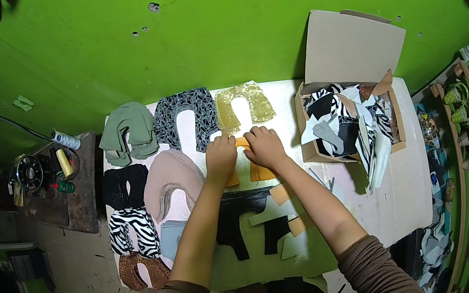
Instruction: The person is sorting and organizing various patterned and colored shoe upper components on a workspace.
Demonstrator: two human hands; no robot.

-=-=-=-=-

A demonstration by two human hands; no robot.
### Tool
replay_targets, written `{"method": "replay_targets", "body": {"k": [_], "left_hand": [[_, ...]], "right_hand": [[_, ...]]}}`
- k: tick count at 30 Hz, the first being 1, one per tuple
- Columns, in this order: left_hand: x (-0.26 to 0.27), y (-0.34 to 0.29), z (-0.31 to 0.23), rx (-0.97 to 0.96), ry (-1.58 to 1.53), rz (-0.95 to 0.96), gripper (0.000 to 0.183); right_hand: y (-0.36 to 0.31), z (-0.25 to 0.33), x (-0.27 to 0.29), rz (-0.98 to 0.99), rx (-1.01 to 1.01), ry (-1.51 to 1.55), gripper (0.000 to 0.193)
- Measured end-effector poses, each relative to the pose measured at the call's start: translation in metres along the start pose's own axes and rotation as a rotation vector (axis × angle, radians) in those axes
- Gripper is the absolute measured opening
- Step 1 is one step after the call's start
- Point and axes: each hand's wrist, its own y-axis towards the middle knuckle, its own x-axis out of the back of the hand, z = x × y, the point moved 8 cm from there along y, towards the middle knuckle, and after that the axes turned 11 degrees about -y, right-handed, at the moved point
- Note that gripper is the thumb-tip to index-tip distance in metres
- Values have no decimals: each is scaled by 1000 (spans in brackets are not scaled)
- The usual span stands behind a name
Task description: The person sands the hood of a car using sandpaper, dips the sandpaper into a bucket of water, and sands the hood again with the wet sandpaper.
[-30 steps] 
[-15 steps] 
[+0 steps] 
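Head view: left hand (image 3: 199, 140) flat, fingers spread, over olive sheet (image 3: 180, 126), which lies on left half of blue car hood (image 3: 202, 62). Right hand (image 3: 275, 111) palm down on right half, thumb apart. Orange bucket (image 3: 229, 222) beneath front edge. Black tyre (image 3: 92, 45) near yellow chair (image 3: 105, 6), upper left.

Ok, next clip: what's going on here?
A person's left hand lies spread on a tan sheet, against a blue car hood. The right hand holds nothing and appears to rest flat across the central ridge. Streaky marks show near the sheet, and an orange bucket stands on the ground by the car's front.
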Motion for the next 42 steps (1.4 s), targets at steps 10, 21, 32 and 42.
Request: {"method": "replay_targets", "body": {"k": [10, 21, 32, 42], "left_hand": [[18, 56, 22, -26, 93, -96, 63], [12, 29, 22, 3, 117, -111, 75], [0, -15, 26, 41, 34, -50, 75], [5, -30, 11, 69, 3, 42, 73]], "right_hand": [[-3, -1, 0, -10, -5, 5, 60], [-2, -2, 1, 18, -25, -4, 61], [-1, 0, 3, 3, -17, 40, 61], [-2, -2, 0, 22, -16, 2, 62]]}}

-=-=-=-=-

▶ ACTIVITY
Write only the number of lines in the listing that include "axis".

▶ ANSWER TO THIS TASK
2